Report from Capitol Hill: Concussion Alliance co-founder lobbying for concussion care
Left to right: Tamara Allard, Legislative Assistant for Senator Maria Cantwell; Malayka Gormally, Concussion Alliance Co-founder; Anushka Nag, intern with the Brain Injury Association of Georgia.
This article was initially published in the 3/19/26 edition of our Concussion Update newsletter; please consider subscribing.
Written by Malayka Gormally.
Last week (March 11th), I was honored to serve as the State Lead for Washington State on Capitol Hill in Washington, D.C., joining a group of 234 advocates representing 39 states and territories who met with legislators as part of the Brain Injury Association of America’s National Brain Injury Conference and Awareness Day. As a group, we had two legislative requests: reauthorization of the Traumatic Brain Injury Act, which includes concussion research and education under the CDC TBI and Heads Up programs, and the enactment of a Brain Injury National Action Plan to address the fragmented system of care for brain injury in the US. Additionally, I also shared information about Concussion Alliance resources with several Senate offices. I represented Washington State because Concussion Alliance is registered as a 501(c)(3) nonprofit organization in Washington, where I am a resident, although Concussion Alliance provides education to a worldwide audience.

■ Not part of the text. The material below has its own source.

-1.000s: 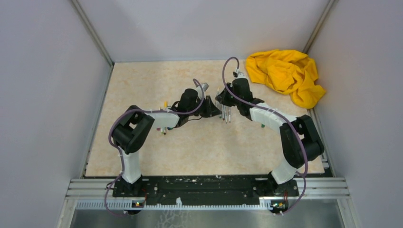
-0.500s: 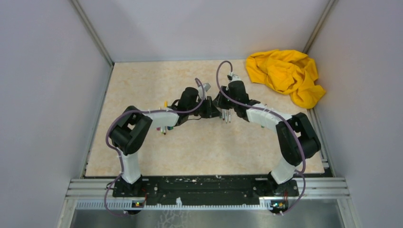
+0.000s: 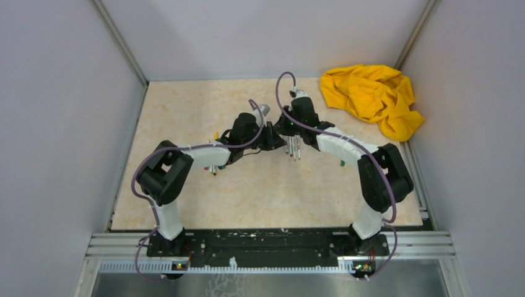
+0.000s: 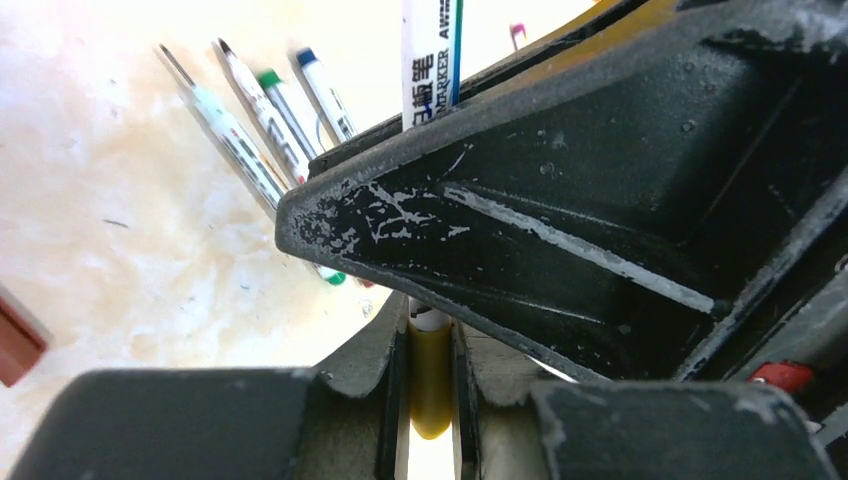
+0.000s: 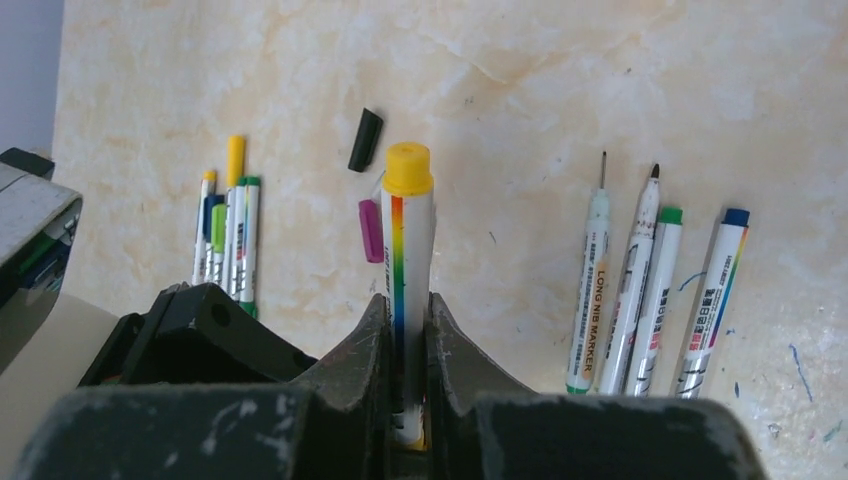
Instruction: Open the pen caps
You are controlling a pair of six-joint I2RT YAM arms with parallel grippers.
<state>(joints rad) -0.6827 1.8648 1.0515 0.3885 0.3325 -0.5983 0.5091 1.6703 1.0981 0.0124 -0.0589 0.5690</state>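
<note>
Looking down from above, you see a beige marbled bench closed in by plain grey walls, with a crumpled yellow cloth lying in its far right corner. Both arms meet over the middle of the bench. Your right gripper is closed tight on the barrel of a marker with a rainbow stripe. The yellow cap sits on the free end of the marker and is not pulled off. Your left gripper has its fingers closed on a yellow end of the same marker, just beside the right gripper. Whether this part is a cap or only an end plug, you cannot tell. On the bench a loose black cap and a loose purple cap lie near each other. To one side of them is a tight bundle of pens. On the other side four pens lie side by side, two with bare tips, two ending in green and blue.
</note>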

I met with aides to Washington State Senators Patty Murray and Maria Cantwell, and joined Georgia advocates in meeting with aides to Senators Raphael Warnock and John Ossoff. Our first request was that our legislators sponsor and promote the reauthorization and full funding of the Traumatic Brain Injury (TBI) Act, which lapsed 18 months ago. This will enable the hiring of staff to run the CDC TBI and Heads Up programs, after the entire team was eliminated on April 1, 2025, during the DOGE-led Reduction in Force (see our articles here and here). The team is needed to monitor and update the extensive Heads Up website resources and six video training coursesfor school and sport professionals. Forty-three states have legislation mandating concussion education for student-athletes. Most of these state laws recommend the CDC training course for coaches, resulting in 150,000 youth sports coaches taking the course each year. Monitoring and updating these courses is critical to keeping coaches up to date and young athletes safe.
Additionally, before they were eliminated, the previous CDC TBI team was about to publish an update to the 2018 management guide for physicians on the Diagnosis and Management of Mild Traumatic Brain Injury Among Children. The update would incorporate the new guidelines from the 6th Consensus Statement on Concussion in Sport, published in 2023. A newly formed TBI team could also continue its work on the National Concussion Surveillance System, which published a pilot survey that found that concussion prevalence in the United States is 17 to 30 times higher than previously estimated. This pilot study was meant to be the first step in a new data system to improve how the U.S. tracks concussions.
The TBI Act reauthorization will also cover the Administration for Community Living, a program partnering with states, territories, and tribes to provide community-based TBI services.
We also asked our legislators to sponsor the enactment of a new Brain Injury National Action Plan, which would establish an Advisory Council to make recommendations to strengthen care for brain injury throughout the U.S. Thanks to a panel presentation the day prior to our visit to the Capitol, I was able to convey the rationale behind the proposed action plan to the legislative aides. Geoffrey Manley, MD, PhD, talked about how TBI care is fragmented, with systems of care spotty at best. He referenced a 2022 consensus study report, Traumatic Brain Injury: A Roadmap for Accelerating Progress, published in The National Academies Press. The authors recommended an improved TBI classification system and better systems of care, with uniform TBI care pathways across the country, as cardiac care is today. Kelly Parker, LMHC, with the Wounded Warrior Project, noted that service members with training and combat TBIs encounter a fragmented system that includes the Department of Defense, the VA, and Medicare, and that difficulties navigating this system during their transition to civilian life put them at high risk of suicide.
Traumatic brain injury has been called the signature injury of the Iraq and Afghanistan conflicts, and TBI is now the signature injury of the current U.S. war with Iran. As of March 19, at least 140 of the 200 injuries are TBI-related, according to a U.S. official. As an education and advocacy nonprofit, we see that concern about blast exposure is high; some of the most visited and shared items on our website are about blast injury exposure in training and combat. I conveyed to the legislative aides that supporting a Brain Injury National Action Plan is especially timely, as service members are sustaining brain injuries in Iran and the Middle East region.